These are recommendations, not requirements. The implementer may substitute equivalent crates.

| Concern | Crate | Purpose |
|---------|-------|---------|
| CLI parsing | `clap` (derive) | Argument parsing with subcommands |
| Async runtime | `tokio` | HTTP fetch, file I/O, MCP server |
| HTTP client | `reqwest` | Pricing data fetch |
| JSON | `serde` + `serde_json` | Parsing and serialization |
| MCP | `rmcp` or equivalent | MCP protocol implementation |
| Tables | `comfy-table` or `tabled` | Terminal table rendering |
| Color | `owo-colors` or `colored` | Terminal color output |
| Date/Time | `chrono` or `jiff` | Timezone-aware date operations |
| Error handling | `thiserror` + `anyhow` | Error types and propagation |
| File glob | `glob` or `globwalk` | File pattern matching |
| Home directory | `dirs` | Platform-native home/config paths |
| Shell completions | `clap_complete` | Generate shell completions |
| Snapshot testing | `insta` | Table output regression tests |

### 4.3 Embedded Pricing Snapshot

The LiteLLM pricing JSON is embedded in the binary at compile time (e.g., via `include_str!` or a build script that downloads and embeds the file). The `--offline` flag selects this snapshot. In online mode, if the fetch fails, the snapshot is used as fallback.
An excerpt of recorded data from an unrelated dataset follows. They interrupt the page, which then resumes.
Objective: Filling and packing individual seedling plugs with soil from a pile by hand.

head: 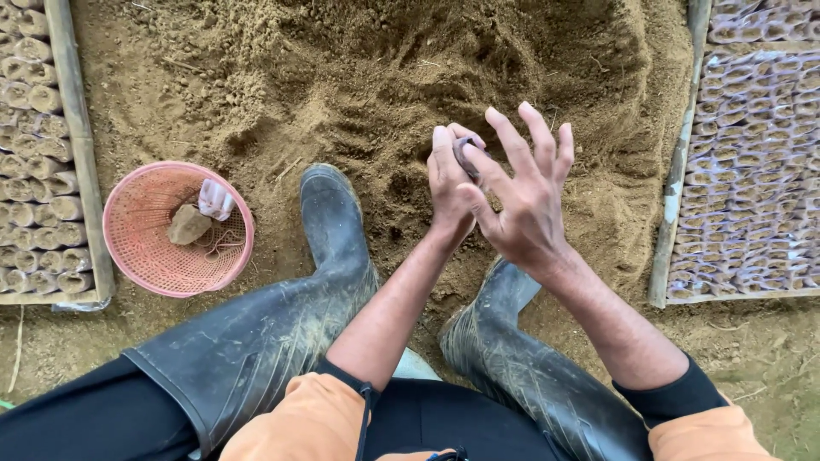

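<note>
Basically, both hands are raised together over the soil heap (pixel 384 77), palms facing each other. Left hand (pixel 450 183) is upright with fingers mostly straight and close together; a small dark thin object (pixel 465 156) sits pinched between it and the right hand, at fingertip level. Can't tell what the object is, too small. Right hand (pixel 521 201) is wide open, fingers splayed and pointing up, thumb crossing toward the left palm. Below the hands, two black rubber boots (pixel 333 226) are planted in the loose brown soil. To the left, near the left boot, a pink plastic basket (pixel 137 248) sits on the ground holding a soil clod (pixel 188 224) and a small white bag (pixel 215 199). Rows of filled seedling bags (pixel 752 162) flank both sides behind wooden rails (pixel 675 171).
</note>
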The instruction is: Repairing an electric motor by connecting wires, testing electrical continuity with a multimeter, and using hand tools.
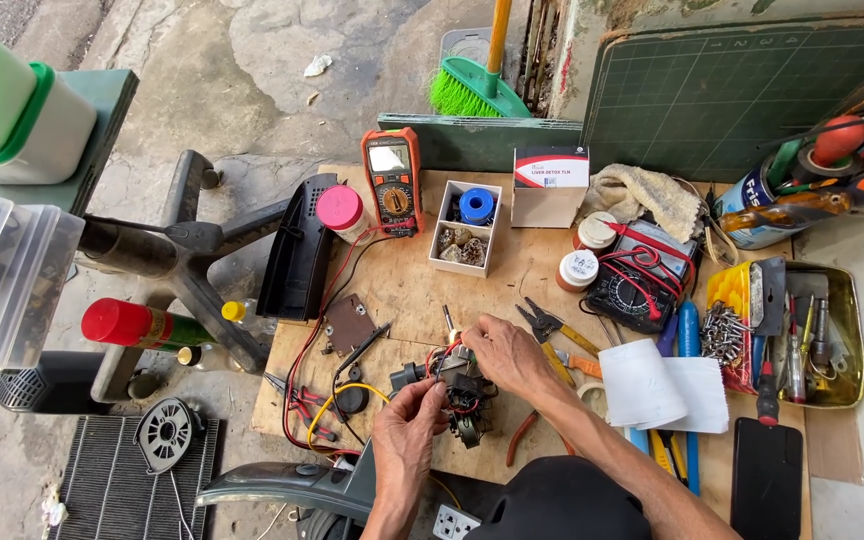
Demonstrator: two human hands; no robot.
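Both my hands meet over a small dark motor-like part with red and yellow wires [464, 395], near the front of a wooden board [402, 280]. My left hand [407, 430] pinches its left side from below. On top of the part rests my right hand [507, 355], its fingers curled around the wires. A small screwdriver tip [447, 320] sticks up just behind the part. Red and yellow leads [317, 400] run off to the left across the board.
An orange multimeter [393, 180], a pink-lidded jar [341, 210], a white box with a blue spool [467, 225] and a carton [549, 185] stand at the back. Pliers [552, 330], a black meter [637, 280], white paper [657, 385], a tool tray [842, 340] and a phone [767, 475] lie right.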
### 4.4 Cross-Platform Considerations

- **Home directory:** Use the `dirs` crate or equivalent for platform-native paths (XDG on Linux, `~/Library` on macOS, `%APPDATA%` on Windows).
- **Path separators:** Use `std::path` for all path operations.
- **Environment variables:** Same names as the TypeScript version for migration ease.
- **Binary name:** `ccstat` on all platforms (`ccstat.exe` on Windows).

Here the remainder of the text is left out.